Non conta che la pausa caffè sia consumata all'esterno del luogo del lavoro, pubblico o privato che sia. A fare la differenza sono piuttosto la durata e la frequenza della sospensione dell'attività lavorativa.
In un'epoca di furbetti in cui un numero imprecisato di lavoratori esce impunemente dall'ufficio per concedersi lunghe soste, era inevitabile che la questione della pausa caffè finisse di nuovo all'attenzione dei giudici. Il recentissimo caso che prendiamo in esame riguarda proprio due dipendenti pubblici, esattamente comunali. La vicenda è approdata fino all'ultimo grado di giudizio ovvero la Corte di Cassazione.
Anticipiamo subito che i due lavoratori - uno dei quali si era difeso spiegando che la pausa caffè all'esterno era necessaria per via della mancata disponibilità di un distributore di caffè all'interno del Comune - sono stati scagionati. Tuttavia l'aspetto che ci interessa approfondire è il principio sulla pausa caffè stabilito dai giudici della Cassazione. Vediamo quindi;
Secondo i tribunali dei tre gradi di giudizi, i motivi abietti o futili giustificano sempre l'applicazione di un provvedimento disciplinare nei confronti del lavoratore. Anche perché un comportamento di questo tipo è destinato - argomentano i togati - ad aumentare un diffuso malumore verso la categoria dei pubblici dipendenti e cagionare un danno all'immagine della casa comunale.

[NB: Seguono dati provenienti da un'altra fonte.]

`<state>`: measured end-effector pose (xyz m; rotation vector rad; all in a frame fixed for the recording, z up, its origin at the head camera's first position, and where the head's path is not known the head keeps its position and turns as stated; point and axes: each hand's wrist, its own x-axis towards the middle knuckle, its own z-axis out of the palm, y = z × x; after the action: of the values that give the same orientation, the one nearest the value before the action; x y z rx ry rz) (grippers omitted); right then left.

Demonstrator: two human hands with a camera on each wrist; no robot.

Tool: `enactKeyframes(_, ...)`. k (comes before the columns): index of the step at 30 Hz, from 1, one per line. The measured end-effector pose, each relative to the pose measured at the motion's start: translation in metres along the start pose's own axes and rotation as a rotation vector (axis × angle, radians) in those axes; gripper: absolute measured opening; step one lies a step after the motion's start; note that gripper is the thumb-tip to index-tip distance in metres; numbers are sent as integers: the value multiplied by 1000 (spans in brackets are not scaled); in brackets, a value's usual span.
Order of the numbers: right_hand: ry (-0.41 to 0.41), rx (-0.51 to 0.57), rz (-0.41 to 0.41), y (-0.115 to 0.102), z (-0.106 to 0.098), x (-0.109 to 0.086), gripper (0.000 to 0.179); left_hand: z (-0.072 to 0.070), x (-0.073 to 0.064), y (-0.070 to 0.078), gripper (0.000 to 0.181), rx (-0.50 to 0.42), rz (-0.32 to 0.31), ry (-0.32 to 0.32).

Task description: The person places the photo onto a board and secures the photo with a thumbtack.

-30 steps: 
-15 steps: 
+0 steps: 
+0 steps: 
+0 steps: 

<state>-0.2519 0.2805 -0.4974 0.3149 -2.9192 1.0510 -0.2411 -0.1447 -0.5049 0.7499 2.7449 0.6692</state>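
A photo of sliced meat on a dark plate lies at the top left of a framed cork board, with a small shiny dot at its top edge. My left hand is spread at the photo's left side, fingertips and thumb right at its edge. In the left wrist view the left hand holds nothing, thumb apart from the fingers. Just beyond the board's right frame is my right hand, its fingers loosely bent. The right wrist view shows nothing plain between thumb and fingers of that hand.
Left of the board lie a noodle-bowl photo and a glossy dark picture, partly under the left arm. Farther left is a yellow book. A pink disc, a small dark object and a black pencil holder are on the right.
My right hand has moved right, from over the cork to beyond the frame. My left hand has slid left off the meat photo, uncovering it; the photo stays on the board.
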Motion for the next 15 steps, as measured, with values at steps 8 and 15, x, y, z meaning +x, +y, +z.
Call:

E la pausa caffè, se fa parte di una prassi mattutina, radicata e addirittura abituale rientra tra i comportamenti condannabili. Ma solo se ripetuto oltre i limiti previsti dalla legge in vigore. Non conta invece che la pausa caffè sia stata consumata all'esterno del luogo del lavoro, pubblico o privato che sia. A fare la differenza sono piuttosto la durata e la frequenza della sospensione dell'attività lavorativa.
La sentenza della Corte di Cassazione si lega alla disposizione in materia per cui il lavoratore ha diritto a un intervallo di pausa dall'esecuzione della prestazione lavorativa quando ecceda le 6 ore nell'ambito dell'orario di lavoro. Le funzioni per le quali è previsto il diritto alla pausa sono individuate nell'esigenza di consentire il recupero delle energie, nell'eventuale consumazione del pasto, per bere una tazzina di caffè e comunque nell'attenuazione del lavoro ripetitivo e monotono.
La durata e le modalità della pausa sono stabilite dalla contrattazione collettiva fra terziario e servizi, edilizia e legno, alimentari, credito e assicurazioni, tessili, trasporti, meccanici, agricoltura e allevamento, enti e istituzioni private, chimica, poligrafici e spettacolo, marittimi, enti pubblici. Tre particolarità vanno sicuramente segnalate.
In prima battuta, la pausa minima stabilita per legge e corrispondente a 10 minuti deve essere fruita consecutivamente affinché possa essere raggiunta la finalità per la quale è prevista. Quindi i periodi di pausa non vanno computati come lavoro ai fini del superamento dei limiti di durata.
Infine, i periodi di pausa non sono retribuiti, salvo diverse disposizioni dei contratti collettivi. Non sono retribuite le soste di lavoro di durata non inferiore a 10 minuti e non superiore a 2 ore, tra l'inizio e la fine di ogni periodo della giornata di lavoro, durante le quali non sia richiesta alcuna prestazione.
Le norme generali sulla pausa caffè prevedono la concessione di 10 minuti per il lavoratore dipendente con orario superiore alle 6 ore al giorno. Spetta comunque al dipendente stesso decidere se utilizzare questa interruzione per sorseggiare un caffè o per altro. In tutti i casi, la pausa caffè può essere fruita all'esterno o all'interno dell'azienda, al bar o in in pubblico esercizio.
In tutti i casi, nel periodo di riposo non si computano i riposi intermedi, nonché le pause di lavoro di durata non inferiore a 10 minuti e complessivamente non superiore a 2 ore tra l'inizio e la fine di ogni periodo della giornata di lavoro, durante le quali non sia richiesto alcun tipo di prestazione lavorativa in quanto non si tratta di un periodo di riposo continuativo.